Centrica won the auction for the assets, which include stakes in the Liverpool Bay field and half a dozen gasfields in the southern North Sea, by outbidding US and French rivals. The deal expands Centrica's gas producing capacity and extends the scale and life of its reserves of gas.

The Liverpool Bay assets are in production and lie close to Centrica's existing two major gasfields in the North and South Morecambe fields, which at peak times provide up to 15 per cent of UK gas consumption. The assets in the southern part of the North Sea include producing and potential fields.

The deal takes Centrica into the North Sea for the first time and gives it the ability to export gas to continental Europe through the continental inter-connector link which opened last month. The undeveloped Chiswick field, which lies close to the Dutch sector of the North Sea, will also supply gas to continental markets.

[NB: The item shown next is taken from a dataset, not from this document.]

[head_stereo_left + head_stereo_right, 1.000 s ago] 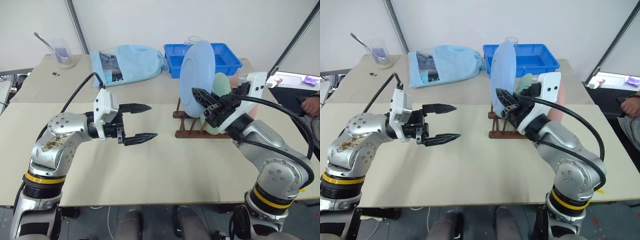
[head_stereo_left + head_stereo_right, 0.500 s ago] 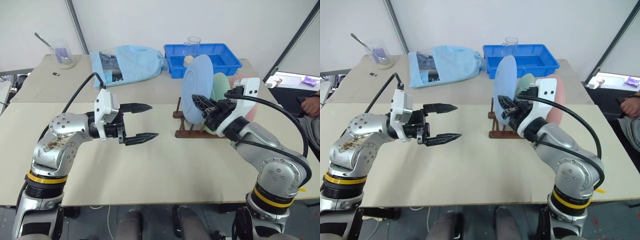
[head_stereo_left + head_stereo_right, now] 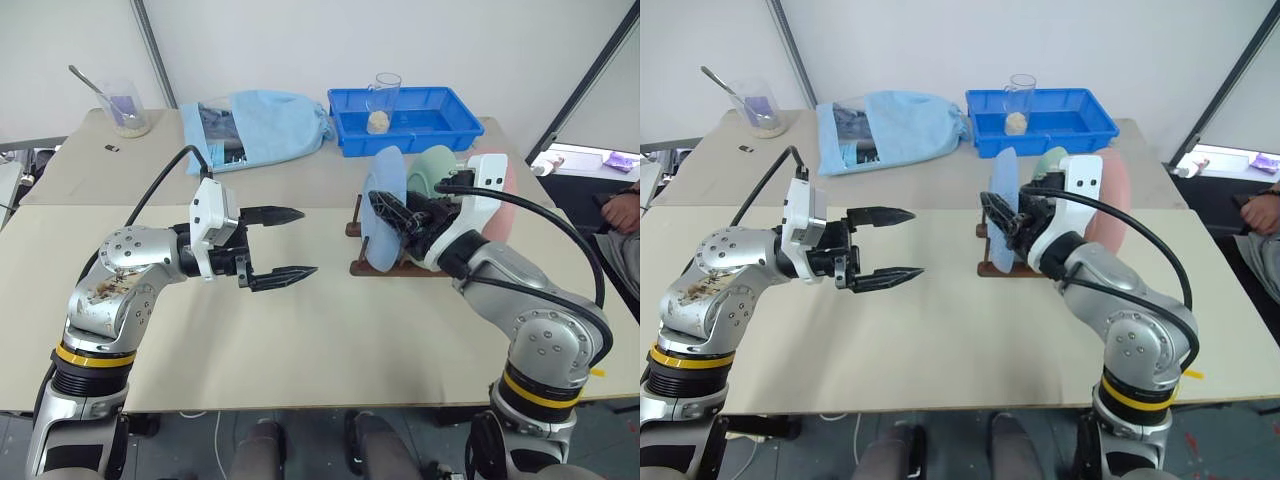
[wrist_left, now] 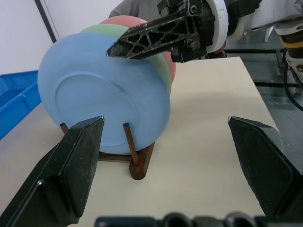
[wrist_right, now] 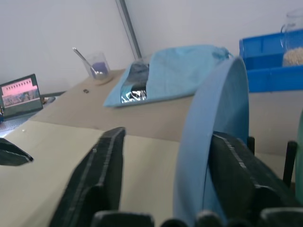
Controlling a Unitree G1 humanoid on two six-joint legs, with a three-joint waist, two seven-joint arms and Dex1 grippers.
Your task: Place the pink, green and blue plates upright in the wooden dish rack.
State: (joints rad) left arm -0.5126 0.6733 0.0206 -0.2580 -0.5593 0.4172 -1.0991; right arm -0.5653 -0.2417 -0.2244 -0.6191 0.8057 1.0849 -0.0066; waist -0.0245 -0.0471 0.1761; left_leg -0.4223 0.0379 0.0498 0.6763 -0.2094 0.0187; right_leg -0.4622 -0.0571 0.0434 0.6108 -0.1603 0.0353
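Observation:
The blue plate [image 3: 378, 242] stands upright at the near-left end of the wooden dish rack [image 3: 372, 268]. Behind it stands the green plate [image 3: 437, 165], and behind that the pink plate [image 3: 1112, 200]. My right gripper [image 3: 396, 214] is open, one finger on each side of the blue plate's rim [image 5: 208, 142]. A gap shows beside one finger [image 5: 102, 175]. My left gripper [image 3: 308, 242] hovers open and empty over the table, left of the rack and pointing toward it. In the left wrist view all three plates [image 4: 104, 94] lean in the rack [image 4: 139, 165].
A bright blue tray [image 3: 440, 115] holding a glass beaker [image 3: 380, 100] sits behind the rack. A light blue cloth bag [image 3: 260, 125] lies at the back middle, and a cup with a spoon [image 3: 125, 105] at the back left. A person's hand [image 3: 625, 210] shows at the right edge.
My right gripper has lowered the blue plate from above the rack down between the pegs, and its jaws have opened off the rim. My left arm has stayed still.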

PowerGen is selling the assets to help finance its proposed takeover of East Midlands Electricity.

Meanwhile, Centrica could also bid for the coal-fired power stations that PowerGen and its rival, National Power, will be obliged to sell off to meet the demands of the regulator as the generators diversify into distribution. PowerGen is expected to sell at least two stations with up to 3,500 megawatts capacity, and National Power may also be forced to sell at least two more stations.

Centrica has already signed up half a million households to buy electricity as the supply side of the industry is opened to competition. It has medium- term plans to sign 2.5 million customers, or 10 per cent of the market, making it roughly the same size as a regional electricity distribution company.

Although it is able to buy the electricity it needs to supply its customers from the electricity pool, it would make strategic sense for Centrica to acquire generating capacity of its own.

Last week's government review of electricity generating capacity promised to preserve a place for coal-fired stations and removed some of the uncertainty over the future of the existing stations.